== Dataset section

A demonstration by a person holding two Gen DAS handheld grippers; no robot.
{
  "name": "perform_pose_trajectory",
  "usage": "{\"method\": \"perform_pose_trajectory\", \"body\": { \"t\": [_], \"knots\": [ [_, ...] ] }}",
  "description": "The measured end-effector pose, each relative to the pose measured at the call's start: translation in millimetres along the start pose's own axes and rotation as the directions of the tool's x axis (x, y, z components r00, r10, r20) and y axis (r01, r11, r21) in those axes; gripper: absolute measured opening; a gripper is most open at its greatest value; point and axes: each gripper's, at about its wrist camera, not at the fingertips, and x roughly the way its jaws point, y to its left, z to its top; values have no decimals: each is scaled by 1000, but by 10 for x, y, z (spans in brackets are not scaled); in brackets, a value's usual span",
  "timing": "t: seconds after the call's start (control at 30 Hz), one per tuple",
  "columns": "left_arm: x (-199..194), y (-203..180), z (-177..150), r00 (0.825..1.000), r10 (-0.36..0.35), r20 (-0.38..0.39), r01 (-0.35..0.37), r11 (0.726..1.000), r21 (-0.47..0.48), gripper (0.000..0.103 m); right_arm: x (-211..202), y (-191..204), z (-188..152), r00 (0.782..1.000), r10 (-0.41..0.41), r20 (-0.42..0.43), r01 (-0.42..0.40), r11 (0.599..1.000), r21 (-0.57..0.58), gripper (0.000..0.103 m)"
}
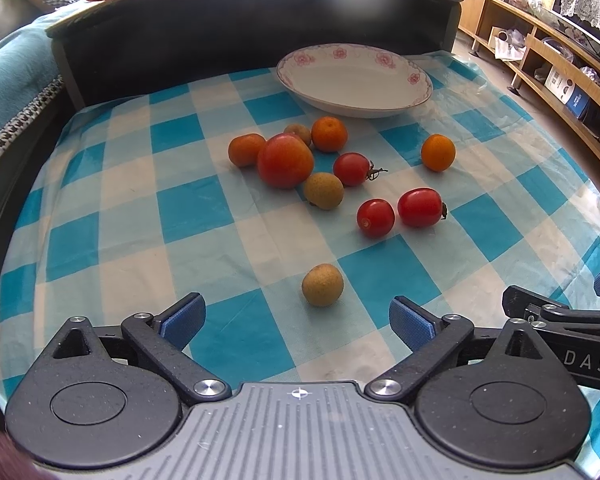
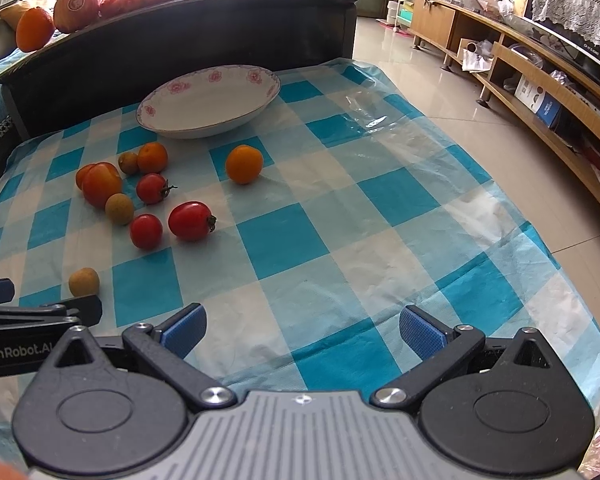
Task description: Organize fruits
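Observation:
A white bowl with pink flowers (image 1: pixel 420 80) (image 2: pixel 156 114) stands empty at the far side of the blue checked cloth (image 1: pixel 132 216). Several small fruits lie loose in front of it: a large red tomato (image 1: pixel 285 160), cherry tomatoes (image 1: pixel 419 207) (image 2: pixel 191 220), small oranges (image 1: pixel 438 152) (image 2: pixel 243 164) and brown longans (image 1: pixel 323 190). One longan (image 1: pixel 322 284) (image 2: pixel 84 281) lies just ahead of my left gripper (image 1: pixel 296 320), which is open and empty. My right gripper (image 2: pixel 303 330) is open too, over bare cloth to the right of the fruit.
A dark wooden board (image 1: pixel 240 16) rises behind the bowl, with more fruit (image 2: pixel 34 28) on top. A wooden shelf unit (image 2: pixel 540 80) runs along the tiled floor at the right. The cloth's right edge (image 2: pixel 512 216) drops to the floor.

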Motion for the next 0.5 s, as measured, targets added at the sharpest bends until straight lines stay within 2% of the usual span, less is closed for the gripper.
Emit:
{"method": "perform_pose_trajectory", "body": {
  "t": [0.5],
  "knots": [
    [68,58,40,1000,-13,5,13,1000,-22,94,98,71,63,999,36,-18,-37,999,-25,102]
  ]
}}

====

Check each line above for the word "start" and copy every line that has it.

● **Answer area**:
  "description": "The measured end-effector pose, each relative to the pose measured at the call's start: translation in millimetres along the start pose's own axes and rotation as the directions of the tool's x axis (x, y, z components r00, r10, r20) and y axis (r01, r11, r21) in those axes; gripper: absolute measured opening; a gripper is most open at its greatest value; point and axes: each gripper's, at about its wrist camera, not at the fingertips, and x roughly the way its jaws point, y to its left, z to its top; values have no decimals: each is scaled by 1000, but by 10 for x, y, z (spans in brackets are not scaled); in brackets, a value's usual span",
  "timing": "t: seconds after the call's start (control at 30 Hz), one per tuple",

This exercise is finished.